Non. Non, se dit-il, ne sois pas ridicule !
— En fait, vous étiez amoureux d’elle, je crois, dit Dinitak.
— Non. Je suis sûr que non, pas à l’époque. Mais… le Divin me vienne en aide, Dinitak ! Quelque chose s’est peu à peu emparé de moi depuis. Elle ne quitte pas mes pensées. Je regarde en arrière, par-delà les années, et je la vois, son visage, ses yeux, ses cheveux, sa façon de se tenir, la manière dont elle montait et descendait en courant ces escaliers, l’espièglerie de son regard… et je me dis : si seulement elle avait vécu, si seulement nous avions eu une chance de grandir un peu…
Dekkeret secoua violemment la tête.
— Il n’empêche. Elle est morte depuis plus longtemps qu’elle n’a vécu. Elle n’a désormais pas plus de réalité qu’un personnage qui t’apparaît en rêve.
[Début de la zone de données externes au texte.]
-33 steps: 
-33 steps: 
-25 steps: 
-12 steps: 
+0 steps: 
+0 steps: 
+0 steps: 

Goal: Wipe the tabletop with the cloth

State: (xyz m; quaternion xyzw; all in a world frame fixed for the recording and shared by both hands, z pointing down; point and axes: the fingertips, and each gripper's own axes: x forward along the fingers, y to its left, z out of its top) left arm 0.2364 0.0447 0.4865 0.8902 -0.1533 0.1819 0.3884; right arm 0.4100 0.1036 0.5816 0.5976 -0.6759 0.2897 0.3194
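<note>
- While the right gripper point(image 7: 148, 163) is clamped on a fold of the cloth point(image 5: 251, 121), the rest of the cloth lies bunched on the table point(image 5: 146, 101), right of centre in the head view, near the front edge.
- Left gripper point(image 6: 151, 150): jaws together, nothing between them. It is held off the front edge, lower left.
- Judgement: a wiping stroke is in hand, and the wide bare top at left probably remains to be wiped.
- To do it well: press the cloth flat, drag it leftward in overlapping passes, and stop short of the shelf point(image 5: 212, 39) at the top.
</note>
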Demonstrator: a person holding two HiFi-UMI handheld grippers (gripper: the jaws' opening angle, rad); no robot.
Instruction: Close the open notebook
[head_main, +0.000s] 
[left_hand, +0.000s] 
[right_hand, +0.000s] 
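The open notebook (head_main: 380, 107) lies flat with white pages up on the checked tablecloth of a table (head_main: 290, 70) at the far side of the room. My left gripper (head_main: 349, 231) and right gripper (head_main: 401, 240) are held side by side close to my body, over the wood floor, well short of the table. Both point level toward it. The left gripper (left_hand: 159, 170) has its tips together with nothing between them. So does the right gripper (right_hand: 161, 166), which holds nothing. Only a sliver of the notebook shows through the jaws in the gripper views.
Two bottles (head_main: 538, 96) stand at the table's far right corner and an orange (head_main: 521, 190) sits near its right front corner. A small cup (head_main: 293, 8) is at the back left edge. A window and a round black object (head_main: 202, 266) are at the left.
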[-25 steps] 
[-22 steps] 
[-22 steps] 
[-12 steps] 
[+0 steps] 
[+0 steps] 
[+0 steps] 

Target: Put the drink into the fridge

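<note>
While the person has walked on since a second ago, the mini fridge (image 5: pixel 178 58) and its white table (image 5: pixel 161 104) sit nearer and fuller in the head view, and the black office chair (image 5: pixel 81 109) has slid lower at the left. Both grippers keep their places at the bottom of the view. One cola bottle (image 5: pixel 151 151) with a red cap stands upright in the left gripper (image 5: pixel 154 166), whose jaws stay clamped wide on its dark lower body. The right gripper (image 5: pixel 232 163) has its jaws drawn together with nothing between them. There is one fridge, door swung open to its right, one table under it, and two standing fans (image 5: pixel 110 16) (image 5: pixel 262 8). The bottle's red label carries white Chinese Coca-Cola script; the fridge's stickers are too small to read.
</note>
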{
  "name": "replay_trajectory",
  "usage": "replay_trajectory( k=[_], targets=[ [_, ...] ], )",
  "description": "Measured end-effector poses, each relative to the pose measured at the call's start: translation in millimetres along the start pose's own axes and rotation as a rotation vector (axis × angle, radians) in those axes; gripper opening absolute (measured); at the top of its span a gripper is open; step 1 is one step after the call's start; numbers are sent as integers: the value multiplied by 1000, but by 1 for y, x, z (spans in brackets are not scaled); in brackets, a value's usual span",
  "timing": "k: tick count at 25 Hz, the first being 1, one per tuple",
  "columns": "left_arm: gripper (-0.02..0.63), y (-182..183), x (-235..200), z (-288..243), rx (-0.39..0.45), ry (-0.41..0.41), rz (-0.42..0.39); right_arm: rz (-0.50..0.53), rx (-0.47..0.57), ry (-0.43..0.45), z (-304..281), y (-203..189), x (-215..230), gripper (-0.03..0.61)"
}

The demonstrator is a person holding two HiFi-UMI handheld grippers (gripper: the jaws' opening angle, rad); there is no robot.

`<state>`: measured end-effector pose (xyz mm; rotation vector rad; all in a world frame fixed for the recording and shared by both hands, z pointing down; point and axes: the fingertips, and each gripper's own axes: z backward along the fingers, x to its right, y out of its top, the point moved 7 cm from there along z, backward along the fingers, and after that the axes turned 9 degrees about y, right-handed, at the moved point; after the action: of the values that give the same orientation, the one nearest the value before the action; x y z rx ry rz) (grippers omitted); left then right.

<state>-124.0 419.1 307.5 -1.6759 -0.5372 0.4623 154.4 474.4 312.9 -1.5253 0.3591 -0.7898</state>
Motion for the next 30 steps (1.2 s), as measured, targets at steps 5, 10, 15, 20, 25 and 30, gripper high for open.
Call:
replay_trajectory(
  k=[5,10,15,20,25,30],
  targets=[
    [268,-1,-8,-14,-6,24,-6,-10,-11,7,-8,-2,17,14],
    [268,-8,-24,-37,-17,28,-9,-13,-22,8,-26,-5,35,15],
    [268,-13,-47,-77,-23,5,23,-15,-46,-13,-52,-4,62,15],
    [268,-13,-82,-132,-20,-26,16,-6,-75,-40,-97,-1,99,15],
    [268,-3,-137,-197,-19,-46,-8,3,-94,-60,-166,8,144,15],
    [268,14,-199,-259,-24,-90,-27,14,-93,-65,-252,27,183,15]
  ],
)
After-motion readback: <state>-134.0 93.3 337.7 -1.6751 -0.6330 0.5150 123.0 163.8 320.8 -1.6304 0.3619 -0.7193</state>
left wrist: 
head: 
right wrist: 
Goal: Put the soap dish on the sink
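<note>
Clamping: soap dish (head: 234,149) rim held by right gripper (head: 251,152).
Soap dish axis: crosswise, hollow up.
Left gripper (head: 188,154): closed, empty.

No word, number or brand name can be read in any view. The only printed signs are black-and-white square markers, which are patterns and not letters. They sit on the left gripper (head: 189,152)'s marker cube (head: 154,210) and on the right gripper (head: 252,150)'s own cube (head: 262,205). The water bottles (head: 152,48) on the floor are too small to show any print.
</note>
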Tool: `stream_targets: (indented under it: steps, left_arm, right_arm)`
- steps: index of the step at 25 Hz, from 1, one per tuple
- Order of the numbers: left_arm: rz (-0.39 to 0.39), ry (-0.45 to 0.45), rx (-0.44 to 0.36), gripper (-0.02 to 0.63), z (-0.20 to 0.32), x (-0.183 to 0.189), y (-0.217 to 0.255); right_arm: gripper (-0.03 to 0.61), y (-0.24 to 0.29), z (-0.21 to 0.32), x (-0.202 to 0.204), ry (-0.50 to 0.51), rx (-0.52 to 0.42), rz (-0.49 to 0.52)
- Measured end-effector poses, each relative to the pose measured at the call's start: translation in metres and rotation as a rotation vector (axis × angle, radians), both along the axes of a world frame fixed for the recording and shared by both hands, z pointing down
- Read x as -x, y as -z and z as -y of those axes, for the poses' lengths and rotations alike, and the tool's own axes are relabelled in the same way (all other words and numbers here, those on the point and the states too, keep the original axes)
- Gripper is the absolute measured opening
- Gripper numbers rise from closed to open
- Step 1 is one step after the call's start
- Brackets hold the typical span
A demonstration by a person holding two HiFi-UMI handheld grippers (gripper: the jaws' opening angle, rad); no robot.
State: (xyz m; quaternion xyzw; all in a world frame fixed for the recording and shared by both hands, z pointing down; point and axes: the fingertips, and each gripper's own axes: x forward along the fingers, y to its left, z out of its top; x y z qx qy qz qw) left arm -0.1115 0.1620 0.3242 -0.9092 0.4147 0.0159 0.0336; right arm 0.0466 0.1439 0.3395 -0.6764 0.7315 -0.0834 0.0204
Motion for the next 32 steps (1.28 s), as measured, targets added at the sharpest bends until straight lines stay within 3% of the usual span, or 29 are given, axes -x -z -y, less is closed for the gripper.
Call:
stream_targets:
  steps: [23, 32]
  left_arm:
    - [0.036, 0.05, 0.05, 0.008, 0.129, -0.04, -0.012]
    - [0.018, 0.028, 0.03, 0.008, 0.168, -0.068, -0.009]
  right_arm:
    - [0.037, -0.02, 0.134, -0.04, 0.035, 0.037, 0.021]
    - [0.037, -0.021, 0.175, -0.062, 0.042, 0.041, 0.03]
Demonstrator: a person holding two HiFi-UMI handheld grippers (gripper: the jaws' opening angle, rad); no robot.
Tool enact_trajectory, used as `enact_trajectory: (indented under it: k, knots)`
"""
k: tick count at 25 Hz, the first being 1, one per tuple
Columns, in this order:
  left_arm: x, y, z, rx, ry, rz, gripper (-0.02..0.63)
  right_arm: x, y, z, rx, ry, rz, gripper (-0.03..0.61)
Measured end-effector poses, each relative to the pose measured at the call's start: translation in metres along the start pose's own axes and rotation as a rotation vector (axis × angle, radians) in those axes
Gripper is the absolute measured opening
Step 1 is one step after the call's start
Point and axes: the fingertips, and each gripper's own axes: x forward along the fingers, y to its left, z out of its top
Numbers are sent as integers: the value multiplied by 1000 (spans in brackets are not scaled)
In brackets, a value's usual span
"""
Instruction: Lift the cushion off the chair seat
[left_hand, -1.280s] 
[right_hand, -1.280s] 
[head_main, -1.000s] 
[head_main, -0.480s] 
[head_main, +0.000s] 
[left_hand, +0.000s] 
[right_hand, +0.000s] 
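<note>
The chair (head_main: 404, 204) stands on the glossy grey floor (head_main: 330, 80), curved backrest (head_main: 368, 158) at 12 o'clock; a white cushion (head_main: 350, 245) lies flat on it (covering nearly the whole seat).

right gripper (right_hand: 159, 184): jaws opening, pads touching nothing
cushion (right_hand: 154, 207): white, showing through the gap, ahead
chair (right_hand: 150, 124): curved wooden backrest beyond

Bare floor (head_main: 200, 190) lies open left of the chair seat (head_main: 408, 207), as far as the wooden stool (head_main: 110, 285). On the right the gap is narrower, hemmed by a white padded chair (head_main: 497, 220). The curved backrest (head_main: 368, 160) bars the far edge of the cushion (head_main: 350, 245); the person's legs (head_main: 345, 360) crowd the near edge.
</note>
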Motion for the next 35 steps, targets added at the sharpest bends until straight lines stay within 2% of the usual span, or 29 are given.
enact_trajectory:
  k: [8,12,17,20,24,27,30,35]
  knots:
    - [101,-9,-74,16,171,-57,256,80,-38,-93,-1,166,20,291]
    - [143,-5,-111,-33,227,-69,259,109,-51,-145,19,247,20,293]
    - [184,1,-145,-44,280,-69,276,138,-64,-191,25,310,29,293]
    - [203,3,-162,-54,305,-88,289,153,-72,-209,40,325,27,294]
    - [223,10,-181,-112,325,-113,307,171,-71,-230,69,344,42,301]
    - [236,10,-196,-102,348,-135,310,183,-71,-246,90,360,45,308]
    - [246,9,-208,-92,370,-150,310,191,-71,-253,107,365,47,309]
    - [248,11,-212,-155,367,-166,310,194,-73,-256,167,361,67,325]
Viens, quittons cet endroit.
— Je suis désolé d’avoir réveillé tout cela, Dekkeret.
— Ne t’en fais pas. C’est toujours en moi. Voir l’endroit où c’est arrivé a juste rendu les choses un peu plus pénibles pendant un instant… Le même après-midi, tu sais, Akbalik m’a retrouvé, je ne sais comment, et m’a emmené voir Prestimion, qui a proposé de m’enrôler comme chevalier-initié au Château en remerciement pour lui avoir sauvé la vie, et tout ce qui m’est arrivé depuis a été la conséquence directe de ce qui s’est passé ce terrible jour. J’entends encore Prestimion dire à Akbalik : « Qui sait ? Aujourd’hui, nous avons peut-être trouvé le prochain Coronal. » Ce sont ses propres paroles. Bien sûr, à ce moment-là, il plaisantait.